世紀の大発見をしたかのようにまっすぐ喜ぶ、その眩しさに心が焼かれそうになる。

「ボクと入れ替われば、叶うよ。

チャンスが目の前にあるのに、掴まないのはあまりにも損だ!」

『自分のために言ってる……訳じゃないのかな?』

「夢が叶うなら、それ以上の幸せはないでしょ。」

音葉は見極めるように、ネルを見つめた。

『一度は諦めてしまった私でも、いいのかな。夢を語るのが怖くなってしまった私でも、いいのかな。もう一度だけ。

お姫様になりたいって、願ってもいいかな。』

「……いいよ。入れ替わっても。」


ネルの表情がぱっと華やいだ。

おもむろに腰から短刀を抜いたかと思うと、自身の髪の結び目に刃を当てて思いっきり斬った。そして、太陽に向かって笑い声をあげた。

空を金色の髪が花びらのように舞う。

「ボクたちの新しい誕生日だ!」

それは快く心を揺らすような音だったので、驚いていた音葉もつられて笑っていた。

「はじめて笑った。」

ネルがことさら嬉しそうに笑った。

「いつも笑ってるでしょ。」

「キミのは作り笑いばかりだ。」

音葉はその言葉に、ネルへの認識を改めた。振る舞いこそ馬鹿らしいが、それだけではないらしい。

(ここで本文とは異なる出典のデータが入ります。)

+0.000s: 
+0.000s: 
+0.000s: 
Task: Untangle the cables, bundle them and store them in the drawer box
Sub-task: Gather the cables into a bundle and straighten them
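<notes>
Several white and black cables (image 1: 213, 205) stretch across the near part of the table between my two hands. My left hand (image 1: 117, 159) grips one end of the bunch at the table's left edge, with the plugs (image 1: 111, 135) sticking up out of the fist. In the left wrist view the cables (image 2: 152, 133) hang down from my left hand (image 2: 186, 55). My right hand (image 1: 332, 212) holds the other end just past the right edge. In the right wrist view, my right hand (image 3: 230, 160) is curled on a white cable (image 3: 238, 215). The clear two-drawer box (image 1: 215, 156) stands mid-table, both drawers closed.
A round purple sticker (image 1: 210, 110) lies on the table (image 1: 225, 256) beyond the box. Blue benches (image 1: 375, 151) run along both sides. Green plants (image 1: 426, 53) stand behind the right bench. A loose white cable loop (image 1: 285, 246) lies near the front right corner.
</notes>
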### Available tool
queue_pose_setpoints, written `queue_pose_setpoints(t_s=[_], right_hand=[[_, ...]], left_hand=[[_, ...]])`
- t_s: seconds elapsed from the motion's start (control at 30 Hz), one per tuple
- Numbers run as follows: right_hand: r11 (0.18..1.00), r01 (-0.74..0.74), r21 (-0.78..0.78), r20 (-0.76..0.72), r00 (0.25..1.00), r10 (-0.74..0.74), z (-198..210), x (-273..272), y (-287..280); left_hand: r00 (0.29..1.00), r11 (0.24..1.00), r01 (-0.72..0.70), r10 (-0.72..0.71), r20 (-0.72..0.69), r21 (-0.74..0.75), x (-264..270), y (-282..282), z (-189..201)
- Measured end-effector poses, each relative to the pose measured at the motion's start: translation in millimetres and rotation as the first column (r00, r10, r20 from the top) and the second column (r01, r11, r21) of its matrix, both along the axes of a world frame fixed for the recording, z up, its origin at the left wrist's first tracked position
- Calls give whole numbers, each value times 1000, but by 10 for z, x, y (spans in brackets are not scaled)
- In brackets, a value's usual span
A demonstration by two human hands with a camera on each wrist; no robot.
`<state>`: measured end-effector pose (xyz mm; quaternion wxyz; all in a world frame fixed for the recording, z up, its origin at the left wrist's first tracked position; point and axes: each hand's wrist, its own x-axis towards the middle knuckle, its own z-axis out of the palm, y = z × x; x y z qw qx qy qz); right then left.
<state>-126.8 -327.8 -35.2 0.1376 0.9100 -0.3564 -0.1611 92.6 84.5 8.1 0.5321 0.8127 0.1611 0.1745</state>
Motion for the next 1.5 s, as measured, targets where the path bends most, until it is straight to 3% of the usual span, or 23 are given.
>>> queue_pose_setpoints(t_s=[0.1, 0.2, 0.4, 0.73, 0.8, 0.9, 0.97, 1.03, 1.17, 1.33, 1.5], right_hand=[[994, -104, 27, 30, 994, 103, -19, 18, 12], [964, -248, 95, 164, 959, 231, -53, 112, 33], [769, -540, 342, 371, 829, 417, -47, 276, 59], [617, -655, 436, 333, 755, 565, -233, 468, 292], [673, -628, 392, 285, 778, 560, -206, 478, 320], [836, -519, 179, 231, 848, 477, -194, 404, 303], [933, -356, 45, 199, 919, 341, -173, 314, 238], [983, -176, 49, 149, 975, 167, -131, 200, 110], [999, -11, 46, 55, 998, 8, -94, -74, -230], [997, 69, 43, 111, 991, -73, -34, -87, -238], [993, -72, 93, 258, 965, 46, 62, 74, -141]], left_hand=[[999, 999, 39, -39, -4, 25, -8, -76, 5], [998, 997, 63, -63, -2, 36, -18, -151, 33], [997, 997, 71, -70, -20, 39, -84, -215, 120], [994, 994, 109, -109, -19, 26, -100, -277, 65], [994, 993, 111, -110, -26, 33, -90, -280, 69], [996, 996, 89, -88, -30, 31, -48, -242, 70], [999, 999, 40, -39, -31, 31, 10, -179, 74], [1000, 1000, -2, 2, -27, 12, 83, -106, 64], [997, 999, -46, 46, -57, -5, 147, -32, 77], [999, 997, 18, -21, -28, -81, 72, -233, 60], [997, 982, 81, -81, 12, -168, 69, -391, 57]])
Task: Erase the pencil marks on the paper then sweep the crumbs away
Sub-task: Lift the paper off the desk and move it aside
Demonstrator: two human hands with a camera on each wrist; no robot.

魔法の絨毯は余韻を楽しむようにしばらく宙を舞うと、ゆるゆると降下して路地に着いた。

ネルが先に飛び降り、音葉に手を差し伸べる。

少し躊躇ってから、その手を取った。

「今日からキミがネル姫。そして、ボクは騎士のツェンと名乗ろう。」

地面に降りた音葉の前にネルは跪き、おもむろに手の甲に口付けを落とした。

「騎士の誓い。ボクの小さい頃からの夢だったんだ。お姫様には騎士がつきものでしょ。」

『なんだかずっと、夢を見ているみたい。』


〝これは、夢を諦めていたわたしが一歩を踏み出し、真のお姫様・シンデレラになるまでの物語だ。〟

バキッ、、と。鏡に亀裂が入る。


音葉とネル…改め、ネルとツェンが元の家に戻ってくると、割れた鏡の前に三角帽子を被った女の子と、騎士の出たちをした男が立っていた。

男はこちらを認めると、静かに微笑んだ。

「鏡、使ったんですか?」

「うん!この子……」

嬉しそうにネルを紹介しようとするツェンの言葉を、男が制する。

「その先を、口にしないほうがいい。」

驚くネルとツェンに向かって、続ける。

「貴方たち、死にますよ?」

男の赤い瞳が、不気味に光っていた。